The GAN technique is pretty easily summarized. You set up two neural networks, a generator, which tries to generate realistic images, and a discriminator, which tries to distinguish between the output of the generator and a real corpus of images. By training the networks together, adding more layers, fooling around with hyperparameters and overall "the scientific process", you manage to get results where the generator network is able to fool the discriminator (and humans) with high-quality images of faces that do not actually map to anybody in the real world. StyleGAN improves on some of the basic structure here by using a novel generator architecture that stacks a bunch of layers together and ends up with an intermediate latent space that has "nice" properties.

Basically how it works.

A trained StyleGAN (1 or 2; the architecture for the dimensions does not change between versions), at the end of the day, takes a 512 element vector in the latent space "Z", then sends it through some ~~nonsense~~ fully-connected layers to form a "dlatent"³ vector of size 18x512. The 18 here indicates how many layers there are in the generator proper—the trained networks that NVIDIA provides produce 1024x1024 images; there are 2 layers for each of the dimensions from 2^2=4 to 2^10=1024.

What part of STACK MORE LAYERS did you not get?

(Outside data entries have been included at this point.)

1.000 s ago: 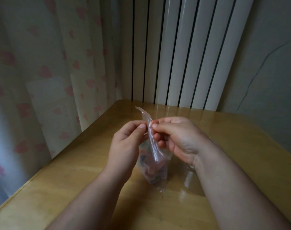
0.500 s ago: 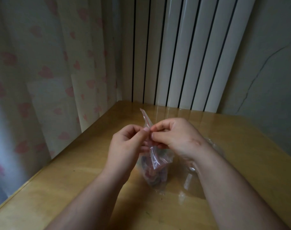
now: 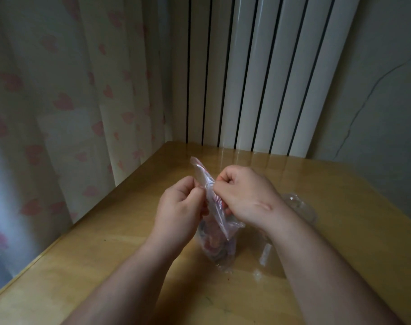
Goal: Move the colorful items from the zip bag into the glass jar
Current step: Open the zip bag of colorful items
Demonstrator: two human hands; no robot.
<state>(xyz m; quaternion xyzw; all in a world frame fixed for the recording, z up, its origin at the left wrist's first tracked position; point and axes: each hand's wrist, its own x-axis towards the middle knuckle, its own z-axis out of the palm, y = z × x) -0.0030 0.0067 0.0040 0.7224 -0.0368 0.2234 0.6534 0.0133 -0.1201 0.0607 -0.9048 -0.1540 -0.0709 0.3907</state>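
Grip: we are pinching the clear plastic zip bag (image 3: 201, 171) with left hand (image 3: 178, 214) and right hand (image 3: 246, 198).
Done: nothing; small colourful items (image 3: 215, 245) bagged below.
Left: opening; filling clear glass jar (image 3: 299, 204) behind right hand.

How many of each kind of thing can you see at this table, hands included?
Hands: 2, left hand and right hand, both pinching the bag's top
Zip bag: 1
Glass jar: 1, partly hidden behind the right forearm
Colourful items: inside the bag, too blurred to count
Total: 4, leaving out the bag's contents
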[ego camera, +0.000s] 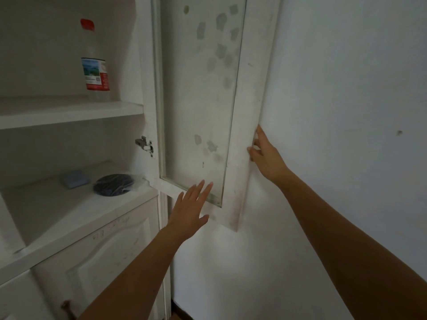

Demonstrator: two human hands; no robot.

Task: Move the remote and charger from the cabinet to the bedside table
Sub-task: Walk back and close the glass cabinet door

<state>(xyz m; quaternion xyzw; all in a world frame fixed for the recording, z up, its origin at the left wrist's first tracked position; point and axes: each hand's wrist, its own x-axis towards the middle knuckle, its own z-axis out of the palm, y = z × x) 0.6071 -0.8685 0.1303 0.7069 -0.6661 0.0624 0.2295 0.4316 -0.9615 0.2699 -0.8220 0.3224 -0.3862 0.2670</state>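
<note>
A white cabinet [71, 112] stands open on the left. Its glass door [251, 93] is swung wide against the right wall. My right hand [265, 155] grips the door's outer edge, fingers curled round it. My left hand [191, 211] is flat and open, fingers spread, at the door's bottom rail. On the lower shelf lies a dark coiled cable in a clear bag [115, 184], probably the charger, and a small blue-grey flat object [75, 179] beside it. No remote is recognisable.
A clear plastic bottle with a red cap and label [94, 65] stands on the upper shelf. A metal hinge [145, 144] sits on the cabinet frame. Below is a closed white panel door [99, 262]. A plain white wall [346, 112] fills the right.
</note>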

The upshot is that the 18x512 space has nice linearity properties that will be useful to us when we want to generate photorealistic faces that only differ on one axis of importance. The authors of the NVIDIA paper call each of the 18 layers a "style", and the observation is that copying qualities from each style gives qualitatively different results.

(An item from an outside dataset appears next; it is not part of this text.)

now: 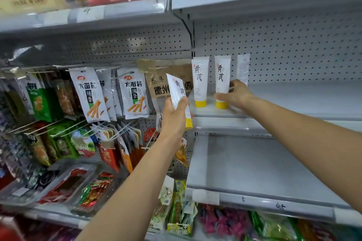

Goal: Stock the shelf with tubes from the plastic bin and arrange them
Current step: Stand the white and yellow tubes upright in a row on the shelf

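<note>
Head view: gripping tilted tube [177, 92] in left hand [175, 116], fingers clamped on its lower half; pinching middle tube [222, 76] on shelf [293, 100] with right hand [234, 96], thumb in front; end tube [243, 67] just behind fingertips.

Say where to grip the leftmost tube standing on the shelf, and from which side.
Pinch the leftmost tube on its white body above the yellow cap, fingers coming from the front-left: it stands upright cap-down, and the middle tube, held by the right hand, crowds its right side.
</note>
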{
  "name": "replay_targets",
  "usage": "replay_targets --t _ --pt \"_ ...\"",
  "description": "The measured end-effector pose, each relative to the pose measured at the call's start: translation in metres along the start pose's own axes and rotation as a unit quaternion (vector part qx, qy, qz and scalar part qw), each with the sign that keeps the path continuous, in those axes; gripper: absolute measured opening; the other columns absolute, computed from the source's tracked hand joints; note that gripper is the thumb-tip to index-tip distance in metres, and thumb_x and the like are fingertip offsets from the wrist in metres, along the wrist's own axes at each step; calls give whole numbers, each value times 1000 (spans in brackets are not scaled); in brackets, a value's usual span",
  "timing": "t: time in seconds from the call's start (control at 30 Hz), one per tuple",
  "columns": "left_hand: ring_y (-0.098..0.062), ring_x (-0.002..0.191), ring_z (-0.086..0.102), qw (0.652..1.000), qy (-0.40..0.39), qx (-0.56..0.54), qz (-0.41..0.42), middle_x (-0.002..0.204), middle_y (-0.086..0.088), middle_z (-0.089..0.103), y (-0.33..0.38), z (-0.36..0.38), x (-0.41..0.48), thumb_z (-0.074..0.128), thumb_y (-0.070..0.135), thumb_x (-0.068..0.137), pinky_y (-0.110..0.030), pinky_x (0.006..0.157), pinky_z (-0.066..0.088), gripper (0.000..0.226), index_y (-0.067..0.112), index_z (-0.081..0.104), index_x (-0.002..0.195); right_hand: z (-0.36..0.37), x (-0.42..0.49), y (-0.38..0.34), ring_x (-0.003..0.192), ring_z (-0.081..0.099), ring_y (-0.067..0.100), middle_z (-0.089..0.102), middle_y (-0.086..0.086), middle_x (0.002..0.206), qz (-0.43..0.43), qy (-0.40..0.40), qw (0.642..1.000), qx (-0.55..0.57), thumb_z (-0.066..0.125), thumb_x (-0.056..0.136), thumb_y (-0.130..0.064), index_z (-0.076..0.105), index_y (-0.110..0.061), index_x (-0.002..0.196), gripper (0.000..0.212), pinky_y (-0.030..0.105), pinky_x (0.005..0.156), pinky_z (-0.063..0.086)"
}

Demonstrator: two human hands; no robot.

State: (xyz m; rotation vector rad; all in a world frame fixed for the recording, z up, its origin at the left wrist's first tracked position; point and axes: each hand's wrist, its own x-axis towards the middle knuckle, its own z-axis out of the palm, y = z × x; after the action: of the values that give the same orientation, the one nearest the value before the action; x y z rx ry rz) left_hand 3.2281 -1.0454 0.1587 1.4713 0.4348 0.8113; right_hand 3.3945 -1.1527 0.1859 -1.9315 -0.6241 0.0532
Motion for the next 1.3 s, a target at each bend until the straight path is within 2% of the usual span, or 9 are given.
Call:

The styles that correspond to coarse resolutions bring high-level aspects like pose, hair style, face shape; the styles that correspond to fine resolutions bring low-level aspects like color scheme. But they only roughly correspond to these, so it's going to be somewhat annoying to play around with the latent space! What we need is some way to automatically classify these images for the properties we want to use in our Chernoff faces...

Putting it all together

What I did was take an unofficial re-implementation of StyleGAN2 and run it to generate 4096 random images (corresponding actually to random seeds 0 - 4095 in the original repository). The reason why we're using an unofficial implementation is that the unofficial implementation ports everything to TensorFlow 2, which also enabled me to run it with (a) less GPU RAM (I only have a GTX 1080 at home) and (b) on the CPU if needed for a future project where I serve these images dynamically.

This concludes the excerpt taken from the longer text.